§ **Exercise description**: Tally every line below where "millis" appears, then report the total alone.

§ **Data provided**:
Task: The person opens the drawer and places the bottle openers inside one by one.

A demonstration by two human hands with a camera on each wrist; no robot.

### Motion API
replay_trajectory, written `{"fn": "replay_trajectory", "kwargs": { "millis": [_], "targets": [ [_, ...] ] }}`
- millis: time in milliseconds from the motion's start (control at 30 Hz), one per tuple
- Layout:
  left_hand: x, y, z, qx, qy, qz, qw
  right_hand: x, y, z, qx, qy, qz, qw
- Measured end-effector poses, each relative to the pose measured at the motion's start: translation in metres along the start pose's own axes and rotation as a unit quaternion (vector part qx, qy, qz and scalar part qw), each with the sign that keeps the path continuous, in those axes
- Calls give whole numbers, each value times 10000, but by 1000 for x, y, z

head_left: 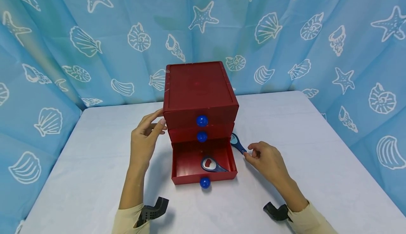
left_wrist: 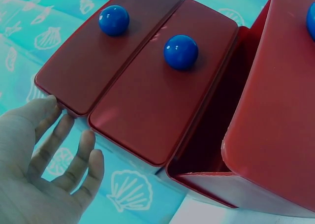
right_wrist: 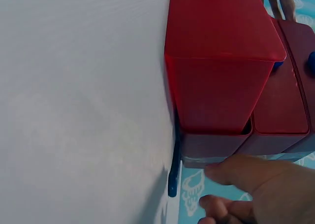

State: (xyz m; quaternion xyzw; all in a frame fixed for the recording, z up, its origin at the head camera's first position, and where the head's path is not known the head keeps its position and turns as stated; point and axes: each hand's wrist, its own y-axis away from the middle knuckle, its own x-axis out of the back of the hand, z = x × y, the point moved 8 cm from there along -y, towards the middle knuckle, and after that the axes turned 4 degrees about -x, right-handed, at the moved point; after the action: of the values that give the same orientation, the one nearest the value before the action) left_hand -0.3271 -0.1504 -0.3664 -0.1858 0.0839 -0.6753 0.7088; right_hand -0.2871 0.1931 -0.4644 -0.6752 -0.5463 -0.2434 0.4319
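Observation:
A dark red chest of drawers (head_left: 197,86) with blue round knobs stands on the white table, its bottom drawer (head_left: 187,170) pulled out. Inside that drawer lies a blue-handled, round-headed thing resembling a magnifying glass (head_left: 217,167). A second similar blue thing (head_left: 238,144) lies on the table against the chest's right side. My left hand (head_left: 144,142) touches the chest's upper left side with its fingertips, fingers spread. Close to the second blue thing's handle end is my right hand (head_left: 266,160), fingers loosely bent; the right wrist view shows a gap between them.
The white tablecloth (head_left: 104,149) covers the table. A blue curtain (head_left: 222,36) with white shells and starfish hangs behind and at both sides. Black straps with a camera mount (head_left: 152,211) sit on each wrist.

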Motion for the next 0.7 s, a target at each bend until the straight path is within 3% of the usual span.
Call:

§ **Completed task**: 2